I think avoiding bad foods is a better solution than reaching for drugs, but if the drugs help break the cycle, it could be beneficial.


>Seed oils (used in almost everything these days) contain a lot of linoleic acid, which is a precursor to endocannabinoids, potentially giving you the munchies. If eating gives you the munchies, making you want to eat more, I'd call that a chemical addiction.

If you listen to nutrition gurus, you'll hear claims like "food X contains chemical Y and chemical Y is either itself toxic or metabolizes to something toxic, therefore you shouldn't eat X". I promise you I can find videos where somebody has found something bad about spinach and will try to convince you not to eat it. It's a bad way to reason.

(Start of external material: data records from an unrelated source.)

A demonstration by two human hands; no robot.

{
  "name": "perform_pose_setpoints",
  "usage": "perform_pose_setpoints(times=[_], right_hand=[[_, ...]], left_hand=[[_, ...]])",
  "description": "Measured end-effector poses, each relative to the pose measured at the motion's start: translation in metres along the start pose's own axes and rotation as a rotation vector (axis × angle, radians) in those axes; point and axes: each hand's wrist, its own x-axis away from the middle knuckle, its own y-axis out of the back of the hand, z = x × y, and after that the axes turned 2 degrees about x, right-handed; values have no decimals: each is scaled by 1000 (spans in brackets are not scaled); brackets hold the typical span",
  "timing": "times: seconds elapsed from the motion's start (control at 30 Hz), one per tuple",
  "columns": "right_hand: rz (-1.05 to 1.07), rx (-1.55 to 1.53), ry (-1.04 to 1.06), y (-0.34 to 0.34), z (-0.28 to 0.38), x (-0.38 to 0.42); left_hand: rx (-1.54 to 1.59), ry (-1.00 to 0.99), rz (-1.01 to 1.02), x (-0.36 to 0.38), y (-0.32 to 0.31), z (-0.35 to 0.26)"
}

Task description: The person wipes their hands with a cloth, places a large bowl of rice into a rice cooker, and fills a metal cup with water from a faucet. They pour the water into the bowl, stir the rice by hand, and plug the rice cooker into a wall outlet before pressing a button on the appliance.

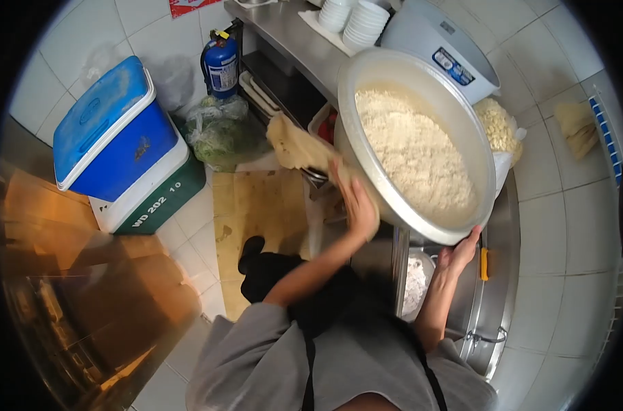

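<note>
A large round metal bowl full of pale, crumbly flour-like stuff is tilted in front of me. My right hand grips its near rim from below, the fingers wrapped round the edge. Against the bowl's left outer side lies my left hand, fingers stretched out and slightly blurred. A tan cloth is beside the left fingertips; whether they touch it I cannot tell. Beneath the bowl, a container of white powder stands in the steel sink.
Stacked white bowls and a grey tub stand on the steel counter. A bag of pale pieces is at right. At left are coolers, a fire extinguisher and bagged greens. Cardboard covers the floor.
</note>
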Motion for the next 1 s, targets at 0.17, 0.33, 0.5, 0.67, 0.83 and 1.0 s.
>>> perform_pose_setpoints(times=[0.17, 0.33, 0.5, 0.67, 0.83, 1.0], right_hand=[[45, -92, -63, 0, 0, 16], [78, -103, -98, 2, 4, 19], [92, -60, -101, 6, 5, 19], [135, -39, -105, 7, 6, 15], [167, -27, -104, 13, 7, 12], [144, -28, -113, 9, 9, 12]], left_hand=[[544, 743, 200, 86, -10, 27], [1011, 1091, 374, 79, 42, 24], [1232, 906, 334, 10, 118, -9], [1169, 794, 501, -48, 135, 18], [509, 435, 754, -66, 140, -19], [-298, -591, 570, -44, 99, 20]])
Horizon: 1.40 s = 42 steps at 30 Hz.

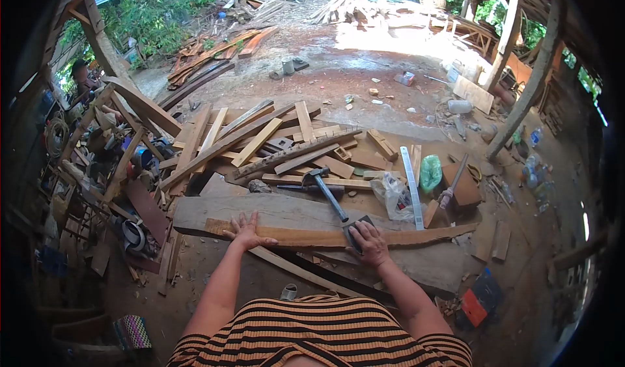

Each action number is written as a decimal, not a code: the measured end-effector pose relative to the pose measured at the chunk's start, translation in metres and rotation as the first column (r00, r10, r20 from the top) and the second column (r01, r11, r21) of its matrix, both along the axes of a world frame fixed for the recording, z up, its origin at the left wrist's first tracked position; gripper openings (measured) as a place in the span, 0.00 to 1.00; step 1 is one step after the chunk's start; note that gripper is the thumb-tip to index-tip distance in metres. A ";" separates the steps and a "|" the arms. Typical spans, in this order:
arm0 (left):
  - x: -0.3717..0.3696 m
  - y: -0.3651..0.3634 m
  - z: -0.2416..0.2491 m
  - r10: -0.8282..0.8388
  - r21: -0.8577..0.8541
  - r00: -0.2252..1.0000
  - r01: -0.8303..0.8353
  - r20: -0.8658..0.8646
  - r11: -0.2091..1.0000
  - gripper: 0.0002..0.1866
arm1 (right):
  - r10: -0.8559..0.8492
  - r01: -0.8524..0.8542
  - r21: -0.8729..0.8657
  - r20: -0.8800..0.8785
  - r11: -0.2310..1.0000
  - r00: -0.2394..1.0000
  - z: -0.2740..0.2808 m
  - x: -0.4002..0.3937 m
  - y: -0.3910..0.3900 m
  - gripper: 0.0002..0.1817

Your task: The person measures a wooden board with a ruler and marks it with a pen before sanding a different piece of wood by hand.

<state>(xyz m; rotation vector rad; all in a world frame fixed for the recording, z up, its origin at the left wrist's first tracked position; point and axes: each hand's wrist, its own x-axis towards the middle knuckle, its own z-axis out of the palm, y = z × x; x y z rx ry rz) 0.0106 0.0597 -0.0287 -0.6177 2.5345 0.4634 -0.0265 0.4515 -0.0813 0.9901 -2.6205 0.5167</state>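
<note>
A long wooden strip (299, 237) with a wavy edge lies along a thick grey plank (215, 209) in front of me. My left hand (246, 232) rests flat on the strip near its left end, fingers spread, holding nothing. Toward the strip's right part, my right hand (370, 243) is closed over a dark, flat piece of sandpaper (353, 235) and presses it against the wood. Its underside is hidden. Just beyond that hand is a hammer (331, 196), its handle end close to the sandpaper and its head pointing away from me.
Beyond the plank lie several loose boards (267, 139), a metal ruler (411, 188), a clear plastic bag (392, 194) and a green bag (430, 173). Clutter is piled at the left. Wooden posts (514, 35) stand at the right. A person (81, 74) is at the far left.
</note>
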 end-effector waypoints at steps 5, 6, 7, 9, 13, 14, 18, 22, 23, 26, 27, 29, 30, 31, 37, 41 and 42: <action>0.007 0.002 -0.008 -0.056 -0.019 0.997 0.055 -0.057 0.998 0.70 | -0.047 0.047 -0.012 0.012 0.999 0.999 0.000 0.000 0.002 0.33; 0.010 0.005 -0.012 -0.125 -0.033 0.986 0.122 -0.112 0.992 0.68 | -0.027 0.027 -0.020 0.016 0.999 1.000 0.000 -0.001 0.003 0.33; 0.013 0.007 -0.016 -0.195 -0.046 0.968 0.190 -0.160 0.981 0.66 | -0.008 0.009 -0.028 0.026 1.000 1.000 -0.002 0.000 0.004 0.33; 0.016 0.036 -0.013 -0.316 -0.033 0.930 0.315 -0.189 0.948 0.61 | -0.057 0.059 -0.028 0.052 0.998 0.997 -0.005 0.000 0.004 0.33; 0.015 0.084 -0.022 -0.468 -0.035 0.833 0.480 -0.294 0.877 0.50 | -0.041 0.042 -0.028 0.033 0.999 0.999 -0.006 0.004 0.005 0.32; 0.013 0.087 -0.026 -0.465 -0.070 0.830 0.468 -0.308 0.881 0.46 | -0.020 0.022 -0.039 0.049 0.999 0.999 -0.005 0.002 0.005 0.31; 0.014 0.088 -0.034 -0.475 -0.110 0.804 0.469 -0.356 0.876 0.38 | -0.039 0.039 -0.018 0.008 0.999 0.999 -0.010 0.002 0.005 0.31; 0.016 0.086 -0.034 -0.475 -0.126 0.794 0.464 -0.379 0.877 0.36 | -0.038 0.039 -0.055 0.010 0.998 0.999 -0.011 0.004 0.004 0.31; 0.016 0.086 -0.035 -0.485 -0.123 0.791 0.476 -0.373 0.871 0.36 | -0.050 0.051 -0.054 0.017 0.997 0.999 -0.010 0.005 0.004 0.31; 0.016 0.082 -0.039 -0.467 -0.110 0.777 0.467 -0.423 0.877 0.36 | -0.078 0.078 -0.034 0.024 0.996 0.997 -0.008 0.011 0.000 0.32; 0.017 0.078 -0.039 -0.476 -0.109 0.775 0.477 -0.417 0.872 0.36 | -0.088 0.089 -0.036 0.030 0.995 0.996 -0.010 0.017 -0.003 0.32; 0.017 0.073 -0.035 -0.519 -0.103 0.757 0.525 -0.397 0.845 0.36 | -0.150 0.151 -0.012 0.089 0.988 0.985 -0.012 0.029 -0.009 0.32; 0.017 0.072 -0.032 -0.538 -0.106 0.750 0.543 -0.385 0.833 0.36 | -0.158 0.160 -0.011 0.095 0.987 0.983 -0.012 0.032 -0.010 0.32; 0.019 0.072 -0.031 -0.544 -0.102 0.749 0.550 -0.378 0.829 0.36 | -0.174 0.175 -0.023 0.048 0.984 0.984 -0.011 0.038 -0.011 0.31; 0.015 0.089 -0.017 -0.574 -0.117 0.751 0.570 -0.327 0.813 0.41 | -0.216 0.213 -0.081 -0.028 0.974 0.976 -0.008 0.044 -0.018 0.27; 0.001 0.127 -0.015 -0.608 -0.136 0.759 0.594 -0.233 0.793 0.49 | -0.185 0.184 -0.078 -0.004 0.980 0.983 -0.017 0.050 -0.012 0.23; -0.001 0.130 -0.012 -0.612 -0.141 0.770 0.596 -0.178 0.791 0.49 | -0.158 0.162 -0.062 0.065 0.985 0.985 -0.013 0.055 -0.002 0.24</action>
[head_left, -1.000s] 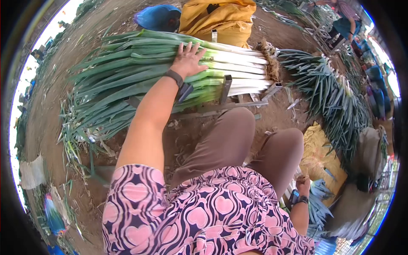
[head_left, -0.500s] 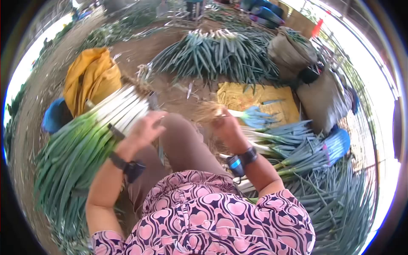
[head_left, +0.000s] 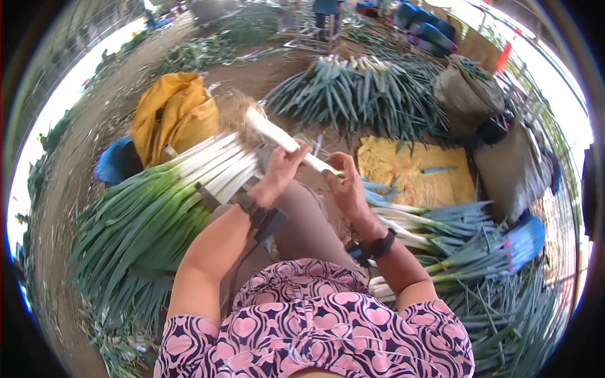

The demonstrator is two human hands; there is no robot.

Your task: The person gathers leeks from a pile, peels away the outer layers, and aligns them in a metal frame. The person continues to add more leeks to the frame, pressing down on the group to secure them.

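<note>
Leek point(head_left: 274, 131) up in the air now, slanting across above the knees point(head_left: 305, 211), its shaggy, blurred roots point(head_left: 234, 116) aimed toward the far left. The left hand point(head_left: 285, 166) has it gripped around the white stalk; the right hand point(head_left: 346, 189) closes its fingers lower down, where white turns to green. So the stalk runs between the two hands and out past the left one, while the leafy end is hard to follow behind the right fingers.

And how far along? Well along on the left side, by the look of it: a thick pile of leeks point(head_left: 151, 208) lies neatly lined up there, white ends together, leaves fanning toward the near left, with metal bars point(head_left: 207, 194) standing up beside the stalks. This one in hand is apart from that pile, its roots held up near the white ends. Over on the right, plenty look yet to be handled: loose leeks point(head_left: 428, 223) lie close by the right forearm, near a yellow sheet point(head_left: 416, 171) on the ground. Beyond, a big heap of leeks point(head_left: 356, 94) spreads its leaves toward us; whether those are finished, I can't tell. A yellow sack point(head_left: 181, 120) slumps just behind the lined-up pile.
</note>
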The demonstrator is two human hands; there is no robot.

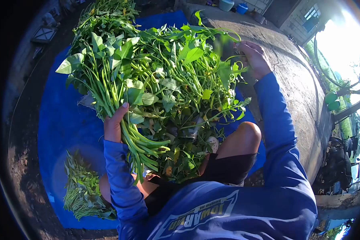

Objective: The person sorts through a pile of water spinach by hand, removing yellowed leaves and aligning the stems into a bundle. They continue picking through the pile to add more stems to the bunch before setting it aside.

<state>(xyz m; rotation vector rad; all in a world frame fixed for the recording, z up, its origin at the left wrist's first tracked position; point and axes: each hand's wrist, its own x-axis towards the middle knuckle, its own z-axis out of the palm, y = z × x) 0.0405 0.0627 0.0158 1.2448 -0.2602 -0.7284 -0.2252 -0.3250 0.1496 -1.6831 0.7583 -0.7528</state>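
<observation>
Stems (110,94) inside left grip (113,127)

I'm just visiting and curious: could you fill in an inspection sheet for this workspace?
Surface: blue sheet, spread flat.
Job's things: long-stemmed green leafy bunch; large tangled green leafy heap; smaller green leafy pile, lower left.
Clutter: pale dotted object near the bent knee, unidentified.
Hands: bare left hand around the bunch; bare right hand at a thin curling green stem, grip unclear.
Cables: dark curved line at right; cable or branch, cannot tell.
Surroundings: rough grey concrete slab; grey block wall.
</observation>
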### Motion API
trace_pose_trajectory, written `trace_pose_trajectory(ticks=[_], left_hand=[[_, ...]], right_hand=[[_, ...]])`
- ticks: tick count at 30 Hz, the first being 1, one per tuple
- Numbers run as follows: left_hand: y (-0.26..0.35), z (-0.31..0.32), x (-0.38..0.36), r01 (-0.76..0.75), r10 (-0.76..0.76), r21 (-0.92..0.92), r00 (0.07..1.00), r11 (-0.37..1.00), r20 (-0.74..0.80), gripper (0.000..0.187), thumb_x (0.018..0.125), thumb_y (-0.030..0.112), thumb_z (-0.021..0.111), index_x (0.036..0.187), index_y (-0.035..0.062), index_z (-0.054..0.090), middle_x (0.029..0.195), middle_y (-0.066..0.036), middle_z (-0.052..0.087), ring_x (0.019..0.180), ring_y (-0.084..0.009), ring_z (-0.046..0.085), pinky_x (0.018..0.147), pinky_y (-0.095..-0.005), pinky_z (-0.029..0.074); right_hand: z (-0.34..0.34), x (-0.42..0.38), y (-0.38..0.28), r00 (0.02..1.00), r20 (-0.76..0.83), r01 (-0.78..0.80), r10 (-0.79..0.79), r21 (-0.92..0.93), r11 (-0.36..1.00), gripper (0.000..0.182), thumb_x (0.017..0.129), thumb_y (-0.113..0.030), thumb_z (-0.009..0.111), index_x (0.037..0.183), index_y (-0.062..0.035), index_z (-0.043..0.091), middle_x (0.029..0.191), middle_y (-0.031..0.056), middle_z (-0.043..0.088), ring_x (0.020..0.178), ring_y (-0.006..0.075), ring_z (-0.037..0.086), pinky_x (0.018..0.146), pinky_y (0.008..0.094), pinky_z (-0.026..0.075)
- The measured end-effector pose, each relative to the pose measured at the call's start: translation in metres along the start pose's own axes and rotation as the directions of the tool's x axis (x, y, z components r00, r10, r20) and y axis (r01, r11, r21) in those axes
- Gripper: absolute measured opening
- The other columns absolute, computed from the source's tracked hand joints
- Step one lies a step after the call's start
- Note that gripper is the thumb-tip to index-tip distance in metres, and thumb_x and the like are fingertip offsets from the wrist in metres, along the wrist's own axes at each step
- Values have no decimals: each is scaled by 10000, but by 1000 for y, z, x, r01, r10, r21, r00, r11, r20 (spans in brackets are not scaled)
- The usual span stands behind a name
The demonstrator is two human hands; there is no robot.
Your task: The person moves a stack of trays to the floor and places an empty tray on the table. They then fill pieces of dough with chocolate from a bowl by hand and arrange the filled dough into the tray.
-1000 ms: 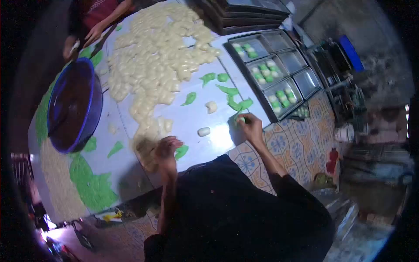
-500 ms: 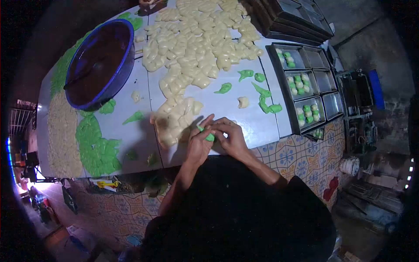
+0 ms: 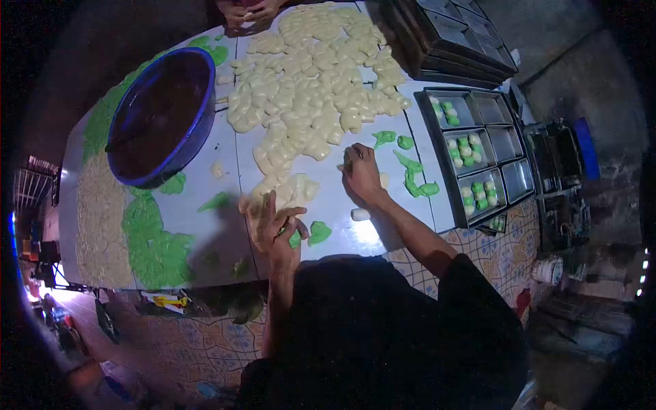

Identifying individual biological pathways isn't enough to make (dietary) prescriptions. Often, the metabolites of the food aren't produced in high enough quantities to make a measurable effect (on health, or this case behavior). This kind of thing has to be studied at the level of behavior.


The fact that people have this idea that "obese == unable to resist drinking 8 cans of coke per day" is honestly part of the problem.


As much as we pretend otherwise and rationalize stuff because the greatest sin for our generation is being judgemental, I am pretty sure this is the case in a lot of instances.


Maybe, but shame has never been a very good cure overall.


Shaming people is fantastic at making me feel self-righteous, though, which is the best metric by which I can evaluate treatments and interventions for other people.

(When I feel charitable, I can instead wring my hands and hemm and haww about the unknown consequences of people using medication to solve their health problems. I can't outline what exactly those consequences are, but I can certainly hemm and haww.)


People get addicted to gambling, and you don't put that in your body at all.


This is the example I'm shocked more people don't invoke in these discussions. Gambling addiction is indisputably real, and slot machines (or craps tables or the ponies down at the track) don't even have stick a needle in you to get you hooked. Actions and reactions are more than enough.

Compulsive overeating relies on the same behavioral/reward mechanisms, with the added bonus of food being something you do physically ingest in the process.


Gambling addiction also has the highest suicide rate among addictions, so definitely serious. The Atlantic had an article recently arguing that allowing sport gambling in the USA was a mistake, imposing huge costs on the most vulnerable.


It’s also popular in other forms these days. Wallstreetbets options gambling, most of crypto, the way many people are “trading” these is purely gambling with some bro-astrology.

When I was a poor teenager I was gambling online and it is an incredible way to lose money unlike anything. With the click of a button you can throw $100 or $1000 into the void- and you often follow it up until your account is empty. Hard to do with many other substances.


It’s the same thing. Obviously withdrawals and such are different but the core mechanism of disregulated reward processing leading to compulsive behavior engagement is exactly the same.